■ ACTIVITY ■
All that should come back is the lines of the data below from the one containing "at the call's" to the one containing "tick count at", inclusive, exactly as they stand.

+ + + +

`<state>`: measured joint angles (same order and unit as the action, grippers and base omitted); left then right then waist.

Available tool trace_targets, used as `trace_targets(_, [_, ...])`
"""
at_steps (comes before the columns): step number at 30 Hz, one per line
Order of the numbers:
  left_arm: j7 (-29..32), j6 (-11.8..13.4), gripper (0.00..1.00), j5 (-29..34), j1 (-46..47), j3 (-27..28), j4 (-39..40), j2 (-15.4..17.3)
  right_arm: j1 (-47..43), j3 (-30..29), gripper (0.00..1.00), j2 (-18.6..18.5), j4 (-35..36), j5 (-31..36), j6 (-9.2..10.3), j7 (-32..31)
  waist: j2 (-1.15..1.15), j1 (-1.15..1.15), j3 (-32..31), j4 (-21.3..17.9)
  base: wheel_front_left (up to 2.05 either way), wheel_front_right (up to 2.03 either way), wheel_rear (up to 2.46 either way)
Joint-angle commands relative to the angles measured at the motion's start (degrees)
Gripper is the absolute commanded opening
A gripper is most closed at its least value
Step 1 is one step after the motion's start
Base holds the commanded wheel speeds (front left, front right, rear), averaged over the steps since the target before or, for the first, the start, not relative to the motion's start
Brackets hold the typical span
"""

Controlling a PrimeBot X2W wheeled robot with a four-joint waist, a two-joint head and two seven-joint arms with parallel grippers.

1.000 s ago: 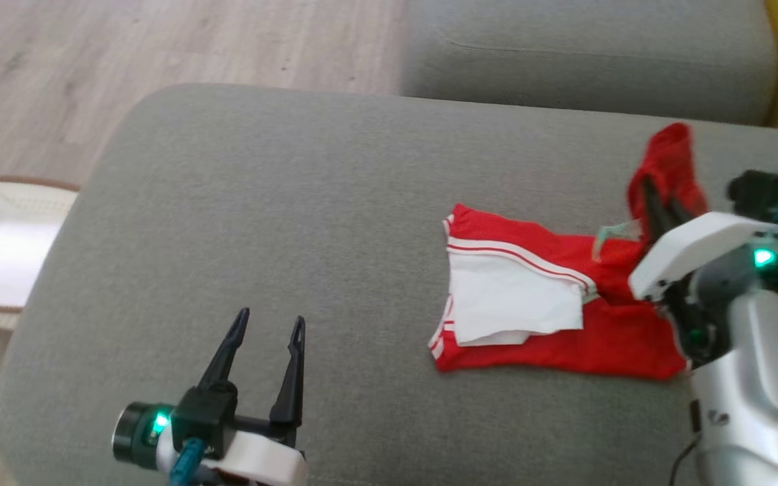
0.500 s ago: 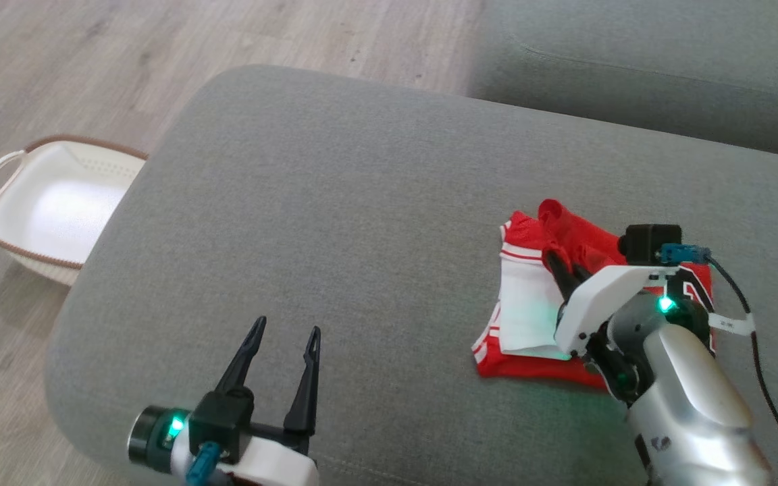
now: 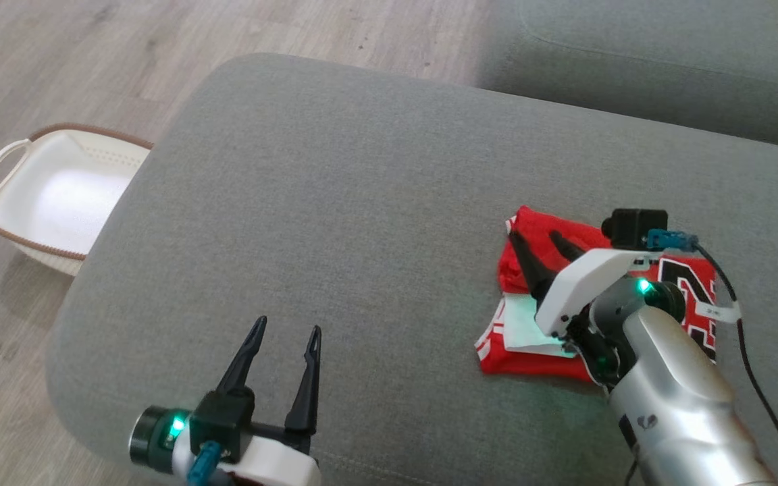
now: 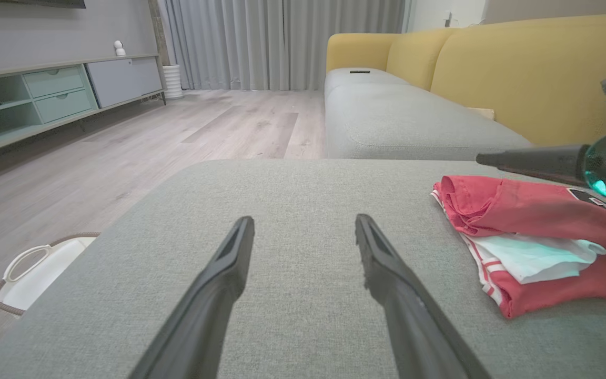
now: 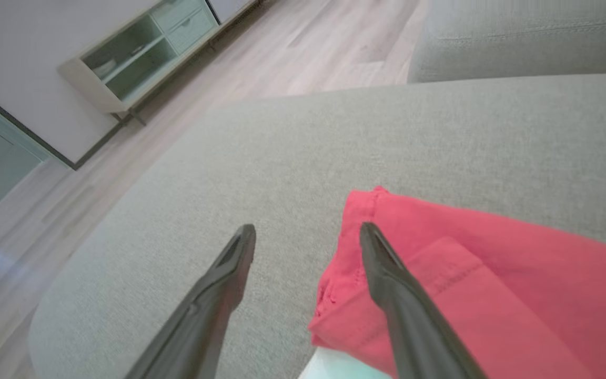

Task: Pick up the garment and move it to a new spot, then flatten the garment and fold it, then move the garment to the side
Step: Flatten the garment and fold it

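The garment (image 3: 529, 359), a red jersey with white stripes, a white panel and a black numeral, lies folded on the right part of the grey sofa cushion (image 3: 362, 202), with a red flap laid over the upper part of the white panel. The right hand (image 3: 534, 235) is open and grips nothing. Its two dark fingers are spread over the garment's far left corner; in the right wrist view one finger lies across the red cloth and the other across bare cushion. From the left wrist view that hand sits just above the fold, and I cannot tell whether it touches the cloth. The left hand (image 3: 288, 328) is also open and empty, and it hovers over the near part of the cushion, well apart from the garment. A white basket (image 3: 51, 196) with a brown rim stands on the wooden floor (image 3: 58, 67) beside the cushion's left edge.
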<state>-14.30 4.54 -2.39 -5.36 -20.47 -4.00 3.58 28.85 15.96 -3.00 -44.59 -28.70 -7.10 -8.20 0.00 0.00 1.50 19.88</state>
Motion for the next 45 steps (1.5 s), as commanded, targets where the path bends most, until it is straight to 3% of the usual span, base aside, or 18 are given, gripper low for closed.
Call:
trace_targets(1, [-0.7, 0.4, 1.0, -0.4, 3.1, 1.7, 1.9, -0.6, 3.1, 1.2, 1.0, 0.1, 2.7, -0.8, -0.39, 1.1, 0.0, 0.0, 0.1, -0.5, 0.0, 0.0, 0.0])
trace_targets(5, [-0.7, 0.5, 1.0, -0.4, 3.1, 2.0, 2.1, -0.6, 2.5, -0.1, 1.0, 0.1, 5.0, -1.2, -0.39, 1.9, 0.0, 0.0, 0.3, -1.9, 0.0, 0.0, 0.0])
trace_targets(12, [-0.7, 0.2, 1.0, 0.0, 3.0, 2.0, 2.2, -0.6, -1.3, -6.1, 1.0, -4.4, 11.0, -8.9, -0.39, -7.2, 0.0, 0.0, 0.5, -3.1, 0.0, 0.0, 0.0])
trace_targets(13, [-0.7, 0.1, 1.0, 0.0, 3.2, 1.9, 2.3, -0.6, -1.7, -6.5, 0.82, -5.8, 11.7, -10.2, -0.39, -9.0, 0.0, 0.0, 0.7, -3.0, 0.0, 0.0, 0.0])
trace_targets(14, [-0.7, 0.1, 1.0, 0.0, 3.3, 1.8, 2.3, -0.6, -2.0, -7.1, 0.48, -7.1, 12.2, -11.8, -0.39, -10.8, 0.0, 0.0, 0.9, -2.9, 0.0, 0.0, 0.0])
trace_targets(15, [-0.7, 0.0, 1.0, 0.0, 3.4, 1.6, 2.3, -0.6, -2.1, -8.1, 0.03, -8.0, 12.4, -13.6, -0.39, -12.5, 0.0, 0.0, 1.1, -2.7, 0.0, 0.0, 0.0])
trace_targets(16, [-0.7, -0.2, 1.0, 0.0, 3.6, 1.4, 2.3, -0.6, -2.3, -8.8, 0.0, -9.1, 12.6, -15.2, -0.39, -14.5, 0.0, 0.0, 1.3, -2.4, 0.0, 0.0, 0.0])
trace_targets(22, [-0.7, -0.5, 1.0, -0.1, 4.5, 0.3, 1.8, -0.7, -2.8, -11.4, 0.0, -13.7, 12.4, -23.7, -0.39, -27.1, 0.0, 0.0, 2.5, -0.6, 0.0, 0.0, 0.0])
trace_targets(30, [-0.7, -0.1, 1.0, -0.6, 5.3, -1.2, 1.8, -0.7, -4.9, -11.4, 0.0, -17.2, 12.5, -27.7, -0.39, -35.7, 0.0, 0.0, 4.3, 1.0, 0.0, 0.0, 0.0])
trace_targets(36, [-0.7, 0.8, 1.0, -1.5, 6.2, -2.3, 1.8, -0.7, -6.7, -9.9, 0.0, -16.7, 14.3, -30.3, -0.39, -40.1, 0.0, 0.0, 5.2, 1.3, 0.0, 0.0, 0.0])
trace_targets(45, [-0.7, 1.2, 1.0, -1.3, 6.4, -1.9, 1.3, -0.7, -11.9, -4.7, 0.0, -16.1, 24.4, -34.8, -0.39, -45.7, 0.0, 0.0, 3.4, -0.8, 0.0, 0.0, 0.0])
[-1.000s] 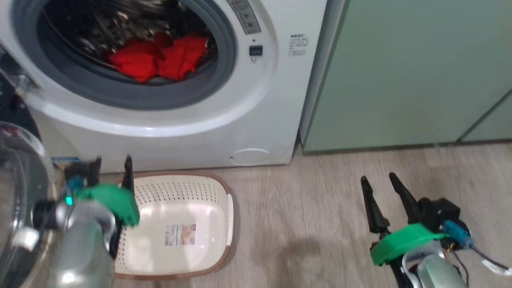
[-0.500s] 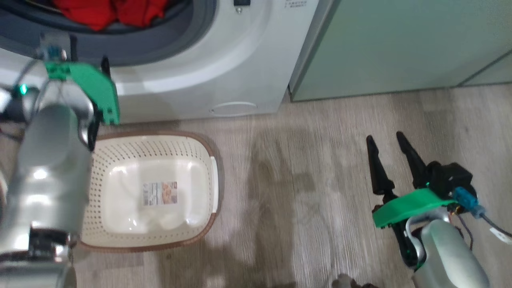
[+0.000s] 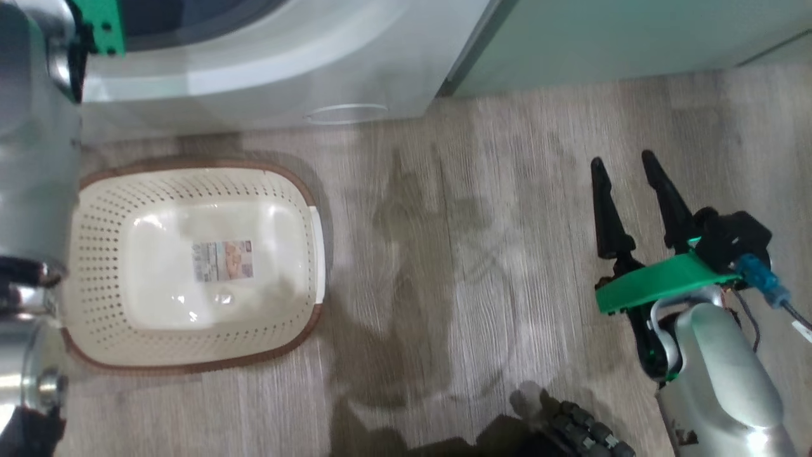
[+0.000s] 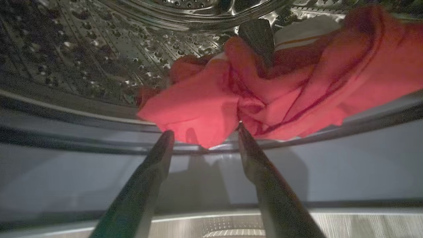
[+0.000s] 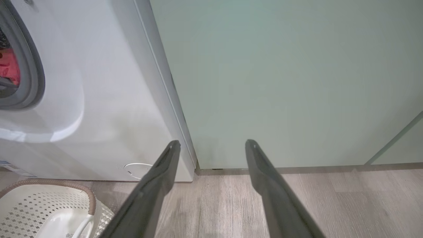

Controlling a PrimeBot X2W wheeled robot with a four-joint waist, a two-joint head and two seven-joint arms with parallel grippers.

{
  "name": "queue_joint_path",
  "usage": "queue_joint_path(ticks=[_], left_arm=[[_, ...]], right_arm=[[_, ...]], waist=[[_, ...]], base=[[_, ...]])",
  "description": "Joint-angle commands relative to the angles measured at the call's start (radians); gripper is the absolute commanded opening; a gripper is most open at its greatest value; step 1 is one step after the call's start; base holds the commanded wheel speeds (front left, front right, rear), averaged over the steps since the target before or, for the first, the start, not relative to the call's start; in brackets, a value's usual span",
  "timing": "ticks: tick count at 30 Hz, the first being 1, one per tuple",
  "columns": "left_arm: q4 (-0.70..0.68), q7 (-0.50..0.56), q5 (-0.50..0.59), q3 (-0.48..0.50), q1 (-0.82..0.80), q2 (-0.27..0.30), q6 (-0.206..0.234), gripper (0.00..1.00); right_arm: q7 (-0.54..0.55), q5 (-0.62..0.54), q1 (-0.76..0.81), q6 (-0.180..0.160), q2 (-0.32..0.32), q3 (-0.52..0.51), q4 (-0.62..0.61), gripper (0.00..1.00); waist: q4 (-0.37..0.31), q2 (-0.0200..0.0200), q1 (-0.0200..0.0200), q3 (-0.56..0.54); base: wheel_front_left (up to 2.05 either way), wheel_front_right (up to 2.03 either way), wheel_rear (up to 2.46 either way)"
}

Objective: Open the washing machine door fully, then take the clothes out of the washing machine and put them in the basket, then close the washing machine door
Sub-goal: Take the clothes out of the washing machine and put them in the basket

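Standing by the washing machine (image 3: 254, 76), I take this for the start of the second step: getting the clothes (image 4: 271, 89) out. The mouth is open to the arm, so the washing machine door looks dealt with for now, and closing it comes last.

The left tool (image 4: 204, 129) is up at the opening, its two dark fingers spread wide with nothing held. In the left wrist view the tips sit right at the near edge of the red heap, where a fold droops over the grey rubber ring (image 4: 66, 132). That fold lies about between the tips. I cannot tell whether either finger is pressing the cloth or only just short of it. The rest of the clothes lie low in the perforated drum (image 4: 82, 49), with a white panel showing further back.

The right tool (image 3: 622, 158) hangs low over the floor (image 3: 476, 254), well apart from the machine and facing the pale green cabinet (image 5: 281, 82). It too is wide open and holds nothing.

The basket (image 3: 92, 254) sits on the floor just in front of the machine, below the opening, with no clothes in it.

To my eye the next move calls for the left tool to push a little deeper so the fingers straddle a good bunch of cloth, not just the hem. Then it should close firmly, draw the clothes back over the ring without snagging, and lower them to the basket. The cloth is limp and may come out in part, so more than one trip seems likely.
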Motion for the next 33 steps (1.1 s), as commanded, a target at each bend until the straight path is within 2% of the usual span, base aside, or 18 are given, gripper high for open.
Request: queue_joint_path(ticks=[1,16,22,27,28,30,33], left_arm=[[-0.024,0.007,0.014,0.005,-0.052,0.044,0.011,1.00],[0.094,0.011,0.029,-0.030,-0.235,0.085,0.046,1.00],[0.177,0.060,0.040,-0.059,-0.265,0.090,0.037,1.00],[0.218,0.054,0.029,-0.064,-0.271,0.084,0.034,1.00],[0.223,0.047,0.028,-0.066,-0.269,0.086,0.036,0.84],[0.231,0.029,0.025,-0.070,-0.266,0.085,0.032,0.00],[0.239,-0.007,0.018,-0.073,-0.259,0.079,0.028,0.00]], right_arm=[[-0.009,-0.009,0.003,-0.001,0.007,0.013,-0.031,1.00],[-0.009,-0.010,-0.027,-0.001,0.017,0.007,-0.049,1.00],[-0.009,-0.010,-0.036,-0.001,0.017,0.002,-0.051,1.00],[-0.009,-0.013,-0.047,-0.001,0.018,0.003,-0.052,1.00],[-0.009,-0.013,-0.049,-0.001,0.018,0.003,-0.052,1.00],[-0.009,-0.012,-0.050,-0.001,0.018,0.002,-0.051,1.00],[-0.009,-0.013,-0.048,-0.001,0.016,-0.006,-0.052,1.00]], waist=[[-0.011,0.0001,-0.0001,0.031],[-0.036,0.0001,-0.0001,0.135],[-0.036,0.0001,-0.0001,0.156],[-0.040,0.0001,-0.0001,0.167],[-0.040,0.0001,-0.0001,0.168],[-0.040,0.0001,-0.0001,0.169],[-0.033,0.0001,-0.0001,0.167]], base=[[0.00,0.00,0.00],[0.00,0.00,0.00],[0.00,0.00,0.00],[0.00,0.00,0.00],[0.00,0.00,0.00],[0.00,0.00,0.00],[0.00,0.00,0.00]])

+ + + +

■ RESULT ■
  "description": "Joint-angle commands relative to the angles measured at the call's start (radians); gripper is the absolute commanded opening; a gripper is most open at its greatest value; step 1 is one step after the call's start; base holds the commanded wheel speeds (front left, front right, rear), averaged over the steps since the target before or, for the first, the start, not relative to the call's start; in brackets, a value's usual span",
  "timing": "ticks: tick count at 30 Hz, the first being 1, one per tuple",

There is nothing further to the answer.